▸ To do: Exactly those lines from the one with "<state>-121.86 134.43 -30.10" through the end of the listing below must be returned, and nothing else.

▸ Provided data:
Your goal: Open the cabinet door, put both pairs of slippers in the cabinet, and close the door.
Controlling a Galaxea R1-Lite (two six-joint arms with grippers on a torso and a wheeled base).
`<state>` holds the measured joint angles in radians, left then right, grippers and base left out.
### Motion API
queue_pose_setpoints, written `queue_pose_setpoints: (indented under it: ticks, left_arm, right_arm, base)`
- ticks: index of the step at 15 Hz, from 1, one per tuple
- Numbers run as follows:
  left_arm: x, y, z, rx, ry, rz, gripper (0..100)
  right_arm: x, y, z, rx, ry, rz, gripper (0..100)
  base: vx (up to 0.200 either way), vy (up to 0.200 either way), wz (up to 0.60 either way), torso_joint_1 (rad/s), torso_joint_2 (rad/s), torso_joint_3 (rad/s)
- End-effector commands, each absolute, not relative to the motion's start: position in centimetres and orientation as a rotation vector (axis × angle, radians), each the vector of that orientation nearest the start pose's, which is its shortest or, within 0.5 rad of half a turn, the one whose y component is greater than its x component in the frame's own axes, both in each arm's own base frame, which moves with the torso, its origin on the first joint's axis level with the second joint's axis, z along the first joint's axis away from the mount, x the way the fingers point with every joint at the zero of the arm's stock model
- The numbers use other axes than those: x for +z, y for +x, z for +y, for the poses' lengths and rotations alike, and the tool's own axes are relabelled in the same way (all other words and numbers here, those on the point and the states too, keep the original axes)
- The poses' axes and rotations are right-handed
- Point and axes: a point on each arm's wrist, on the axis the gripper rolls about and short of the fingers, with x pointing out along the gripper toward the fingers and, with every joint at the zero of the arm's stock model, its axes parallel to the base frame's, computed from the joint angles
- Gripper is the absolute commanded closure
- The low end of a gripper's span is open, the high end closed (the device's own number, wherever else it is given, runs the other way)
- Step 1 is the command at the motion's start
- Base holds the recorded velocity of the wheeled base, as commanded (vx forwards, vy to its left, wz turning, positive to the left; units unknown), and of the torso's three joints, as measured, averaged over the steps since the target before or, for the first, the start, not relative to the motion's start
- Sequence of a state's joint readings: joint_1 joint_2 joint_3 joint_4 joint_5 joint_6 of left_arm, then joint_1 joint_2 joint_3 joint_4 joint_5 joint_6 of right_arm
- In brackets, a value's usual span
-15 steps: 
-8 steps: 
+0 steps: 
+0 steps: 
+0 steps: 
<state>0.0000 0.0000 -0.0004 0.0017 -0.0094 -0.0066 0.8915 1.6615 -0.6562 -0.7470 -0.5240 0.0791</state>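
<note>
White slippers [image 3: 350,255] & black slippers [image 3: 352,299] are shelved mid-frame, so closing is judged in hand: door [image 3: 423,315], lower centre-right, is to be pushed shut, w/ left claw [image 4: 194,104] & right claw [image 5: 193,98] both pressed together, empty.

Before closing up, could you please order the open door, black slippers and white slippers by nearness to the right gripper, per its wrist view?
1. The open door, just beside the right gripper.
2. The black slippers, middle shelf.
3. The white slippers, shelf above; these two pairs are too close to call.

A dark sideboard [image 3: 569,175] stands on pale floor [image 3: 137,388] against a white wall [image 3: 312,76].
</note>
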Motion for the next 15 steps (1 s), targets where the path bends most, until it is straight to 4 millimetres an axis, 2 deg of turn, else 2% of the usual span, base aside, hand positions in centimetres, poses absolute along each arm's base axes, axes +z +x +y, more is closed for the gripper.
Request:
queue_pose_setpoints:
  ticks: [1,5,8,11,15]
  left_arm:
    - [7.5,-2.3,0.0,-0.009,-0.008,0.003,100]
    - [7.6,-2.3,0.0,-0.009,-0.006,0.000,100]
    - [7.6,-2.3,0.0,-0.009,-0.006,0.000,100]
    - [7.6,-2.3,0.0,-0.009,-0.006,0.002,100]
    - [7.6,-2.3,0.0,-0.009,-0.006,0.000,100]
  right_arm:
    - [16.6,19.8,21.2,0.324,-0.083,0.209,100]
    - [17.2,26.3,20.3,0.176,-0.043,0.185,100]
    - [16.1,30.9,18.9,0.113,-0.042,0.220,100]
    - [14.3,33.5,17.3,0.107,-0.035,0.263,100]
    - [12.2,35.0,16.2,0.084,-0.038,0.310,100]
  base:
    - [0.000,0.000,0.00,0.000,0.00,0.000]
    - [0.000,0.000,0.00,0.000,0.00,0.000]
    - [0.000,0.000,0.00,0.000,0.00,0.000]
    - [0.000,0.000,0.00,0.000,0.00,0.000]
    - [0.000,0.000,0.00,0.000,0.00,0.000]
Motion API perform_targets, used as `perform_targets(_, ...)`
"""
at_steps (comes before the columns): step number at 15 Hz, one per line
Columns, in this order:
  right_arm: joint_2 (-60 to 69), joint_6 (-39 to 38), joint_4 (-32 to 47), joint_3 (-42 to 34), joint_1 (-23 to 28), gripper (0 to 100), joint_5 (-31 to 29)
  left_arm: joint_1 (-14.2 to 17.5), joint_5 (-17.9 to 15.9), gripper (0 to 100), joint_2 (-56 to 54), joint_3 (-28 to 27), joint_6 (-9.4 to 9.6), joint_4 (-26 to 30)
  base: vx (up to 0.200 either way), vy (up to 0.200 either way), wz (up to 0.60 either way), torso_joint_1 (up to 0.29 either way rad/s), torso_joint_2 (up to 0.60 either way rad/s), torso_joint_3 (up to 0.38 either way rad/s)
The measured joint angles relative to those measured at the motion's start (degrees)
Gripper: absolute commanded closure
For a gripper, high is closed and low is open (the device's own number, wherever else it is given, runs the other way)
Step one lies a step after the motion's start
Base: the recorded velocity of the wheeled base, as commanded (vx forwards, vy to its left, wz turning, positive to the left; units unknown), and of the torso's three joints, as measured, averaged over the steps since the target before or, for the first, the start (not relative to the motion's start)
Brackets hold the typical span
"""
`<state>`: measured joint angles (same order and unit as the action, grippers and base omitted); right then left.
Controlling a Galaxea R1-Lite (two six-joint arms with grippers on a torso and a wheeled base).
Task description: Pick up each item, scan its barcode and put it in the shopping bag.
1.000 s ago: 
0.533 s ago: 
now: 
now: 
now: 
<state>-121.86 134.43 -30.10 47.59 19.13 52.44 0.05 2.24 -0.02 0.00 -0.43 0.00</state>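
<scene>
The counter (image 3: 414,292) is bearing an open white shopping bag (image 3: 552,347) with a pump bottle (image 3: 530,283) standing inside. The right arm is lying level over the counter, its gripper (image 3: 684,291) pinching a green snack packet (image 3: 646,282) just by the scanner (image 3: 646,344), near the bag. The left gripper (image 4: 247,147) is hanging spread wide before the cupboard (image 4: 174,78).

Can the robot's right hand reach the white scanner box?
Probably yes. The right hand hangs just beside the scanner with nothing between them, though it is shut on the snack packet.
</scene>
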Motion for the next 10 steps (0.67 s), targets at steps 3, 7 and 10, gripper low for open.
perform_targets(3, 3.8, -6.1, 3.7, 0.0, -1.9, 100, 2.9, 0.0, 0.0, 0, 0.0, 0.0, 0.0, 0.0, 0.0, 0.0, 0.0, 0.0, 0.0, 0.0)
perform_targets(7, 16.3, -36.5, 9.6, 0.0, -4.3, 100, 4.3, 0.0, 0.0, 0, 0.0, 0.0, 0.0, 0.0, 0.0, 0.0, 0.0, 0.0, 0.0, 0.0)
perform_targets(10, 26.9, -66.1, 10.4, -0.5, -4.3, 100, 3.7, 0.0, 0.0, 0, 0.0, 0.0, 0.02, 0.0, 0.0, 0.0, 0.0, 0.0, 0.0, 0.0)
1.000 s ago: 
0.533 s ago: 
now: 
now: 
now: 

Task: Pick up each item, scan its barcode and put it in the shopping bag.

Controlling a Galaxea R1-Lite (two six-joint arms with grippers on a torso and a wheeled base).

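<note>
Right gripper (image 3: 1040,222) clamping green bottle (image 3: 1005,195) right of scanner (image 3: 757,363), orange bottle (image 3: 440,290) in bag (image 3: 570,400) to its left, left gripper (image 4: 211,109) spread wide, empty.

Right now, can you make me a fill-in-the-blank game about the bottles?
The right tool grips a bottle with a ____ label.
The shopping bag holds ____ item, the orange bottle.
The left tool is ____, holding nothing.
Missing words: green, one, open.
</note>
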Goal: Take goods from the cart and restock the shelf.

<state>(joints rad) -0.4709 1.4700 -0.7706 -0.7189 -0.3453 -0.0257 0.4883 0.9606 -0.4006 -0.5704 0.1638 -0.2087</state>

▸ The answer:
<state>-121.86 134.43 -30.10 47.59 19.13 52.44 0.05 2.24 -0.02 0.00 -0.43 0.00</state>
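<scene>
The counter (image 3: 414,292) is bearing an open white shopping bag (image 3: 552,347) with a pump bottle (image 3: 530,283) standing inside. The right arm is lying level over the counter, its gripper (image 3: 684,291) pinching a green snack packet (image 3: 646,282) just by the scanner (image 3: 646,344), near the bag. The left gripper (image 4: 247,147) is hanging spread wide before the cupboard (image 4: 174,78).

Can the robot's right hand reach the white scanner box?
Probably yes. The right hand hangs just beside the scanner with nothing between them, though it is shut on the snack packet.
</scene>
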Motion for the next 10 steps (0.67 s), targets at steps 3, 7 and 10, gripper low for open.
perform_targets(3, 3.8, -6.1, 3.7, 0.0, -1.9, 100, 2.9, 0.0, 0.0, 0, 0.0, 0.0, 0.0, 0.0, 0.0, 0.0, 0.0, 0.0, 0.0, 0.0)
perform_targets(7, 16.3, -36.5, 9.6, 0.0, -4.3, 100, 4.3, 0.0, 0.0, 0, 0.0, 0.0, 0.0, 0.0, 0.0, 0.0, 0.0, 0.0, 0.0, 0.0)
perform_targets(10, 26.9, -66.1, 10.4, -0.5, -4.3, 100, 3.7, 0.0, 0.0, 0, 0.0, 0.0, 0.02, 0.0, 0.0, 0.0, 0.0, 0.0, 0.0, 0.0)
1.000 s ago: 
0.533 s ago: 
now: 
now: 
now: 

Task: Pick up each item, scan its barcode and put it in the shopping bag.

Controlling a Galaxea R1-Lite (two six-joint arms with grippers on a torso and a wheeled base).

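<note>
Right gripper (image 3: 1040,222) clamping green bottle (image 3: 1005,195) right of scanner (image 3: 757,363), orange bottle (image 3: 440,290) in bag (image 3: 570,400) to its left, left gripper (image 4: 211,109) spread wide, empty.

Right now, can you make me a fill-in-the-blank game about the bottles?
The right tool grips a bottle with a ____ label.
The shopping bag holds ____ item, the orange bottle.
The left tool is ____, holding nothing.
Missing words: green, one, open.
</note>
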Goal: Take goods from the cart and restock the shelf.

<state>(joints rad) -0.4709 1.4700 -0.7706 -0.7189 -0.3453 -0.0257 0.4883 0.9606 -0.4006 -0.5704 0.1638 -0.2087</state>

This output has been given in full.